This is where you perform your map logic; the data is streamed line by line into your mapper function. In this function, you map individual records to a value or as an optimization; also, you need to perform the first reduce step especially when computing aggregations. This is efficient given that you may be reading from multiple input sources in the mapper. In this example, the mapper maps the sourceIP on to adRevenue and stores in a dictionary a running total of the adRevenue of every sourceIP.

    # Download and process all keys

    for key in src_keys:
        response = s3_client.get_object(Bucket=src_bucket, Key=key)
        contents = response['Body'].read()
        for line in contents.split('\n')[:-1]:
            line_count +=1
            try:
                data = line.split(',')
                srcIp = data[0][:8]
                if srcIp not in totals:
                    totals[srcIp] = 0
                totals[srcIp] += float(data[3])
            except Exception, e:
                print e

Reducer Lambda function

The mapper and reducer functions look identical structurally, but perform different operations on the data.
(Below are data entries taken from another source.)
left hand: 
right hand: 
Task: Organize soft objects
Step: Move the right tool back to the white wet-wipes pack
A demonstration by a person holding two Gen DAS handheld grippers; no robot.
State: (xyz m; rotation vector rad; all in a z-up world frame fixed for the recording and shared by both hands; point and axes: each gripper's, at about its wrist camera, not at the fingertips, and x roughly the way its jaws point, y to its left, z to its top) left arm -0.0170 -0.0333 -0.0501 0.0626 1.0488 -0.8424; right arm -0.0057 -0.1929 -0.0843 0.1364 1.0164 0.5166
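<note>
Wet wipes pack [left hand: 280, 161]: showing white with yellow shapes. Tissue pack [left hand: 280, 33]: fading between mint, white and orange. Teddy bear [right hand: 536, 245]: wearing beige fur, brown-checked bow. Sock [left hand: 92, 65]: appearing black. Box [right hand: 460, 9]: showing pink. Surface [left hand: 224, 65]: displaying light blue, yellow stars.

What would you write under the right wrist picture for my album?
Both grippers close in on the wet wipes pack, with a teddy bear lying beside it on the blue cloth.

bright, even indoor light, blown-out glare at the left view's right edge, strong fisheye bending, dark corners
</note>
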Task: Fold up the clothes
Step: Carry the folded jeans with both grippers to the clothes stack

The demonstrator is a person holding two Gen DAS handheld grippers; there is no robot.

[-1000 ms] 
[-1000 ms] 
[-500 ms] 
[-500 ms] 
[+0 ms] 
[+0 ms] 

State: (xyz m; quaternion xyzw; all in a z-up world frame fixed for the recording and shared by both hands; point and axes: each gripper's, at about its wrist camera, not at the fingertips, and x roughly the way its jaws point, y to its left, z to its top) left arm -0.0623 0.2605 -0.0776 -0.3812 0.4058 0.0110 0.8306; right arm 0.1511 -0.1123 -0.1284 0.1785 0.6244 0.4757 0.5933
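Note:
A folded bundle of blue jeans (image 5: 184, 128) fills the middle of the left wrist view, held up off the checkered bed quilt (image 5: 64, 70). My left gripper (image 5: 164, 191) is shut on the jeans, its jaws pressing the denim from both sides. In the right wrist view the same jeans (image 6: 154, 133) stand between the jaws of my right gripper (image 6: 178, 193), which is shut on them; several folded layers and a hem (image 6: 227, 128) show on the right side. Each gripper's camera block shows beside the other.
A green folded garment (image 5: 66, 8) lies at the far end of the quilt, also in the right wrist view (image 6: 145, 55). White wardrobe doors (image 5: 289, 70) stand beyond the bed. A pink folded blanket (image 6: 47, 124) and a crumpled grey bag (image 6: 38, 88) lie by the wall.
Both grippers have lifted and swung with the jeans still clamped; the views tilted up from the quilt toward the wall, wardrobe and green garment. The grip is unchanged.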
The reducer keeps a dictionary of aggregate sums of adRevenue of every sourceIP. The reducer is also responsible for the termination of the job. When the final reducer runs, it then reduces the intermediate results into a single file stored in the job bucket.

    # Download and process all mapper output

    for key in reducer_keys:
        response = s3_client.get_object(Bucket=job_bucket, Key=key)
        contents = response['Body'].read()
        try:
            for srcIp, val in json.loads(contents).iteritems():
                line_count +=1
                if srcIp not in results:
                    results[srcIp] = 0
                results[srcIp] += float(val)
        except Exception, e:
            print e

Coordinator Lambda function

The coordinator function keeps track of the job state with the job bucket as a Lambda event source. It is invoked every time a mapper or reducer finishes. After all the mappers finish, it then invokes the reducers to compute the final output.

The pseudo code for the coordinator looks like the following:

If all mappers are done:
    If currently in the reduce phase:
            number_of_reducers = compute_number_of_reducers(previous_reducer_step_outputs)
Else:
    number_of_reducers = compute_number_of_reducers(mapper_outputs)
    If  number_of_reducers == 1:
       Invoke single reducer and write the results to S3
Job done;
    Else create event source for reducer
Else:
    Return

The coordinator doesn’t need wait for all the mappers to finish in order to start the reducers, but for simplicity, the first version of the framework chooses to wait for all mappers.

Running the job

The driver function is the interface to start the job. It reads the job details like the mapper and reducer code source to create the Lambda functions in your account for the serverless MapReduce job.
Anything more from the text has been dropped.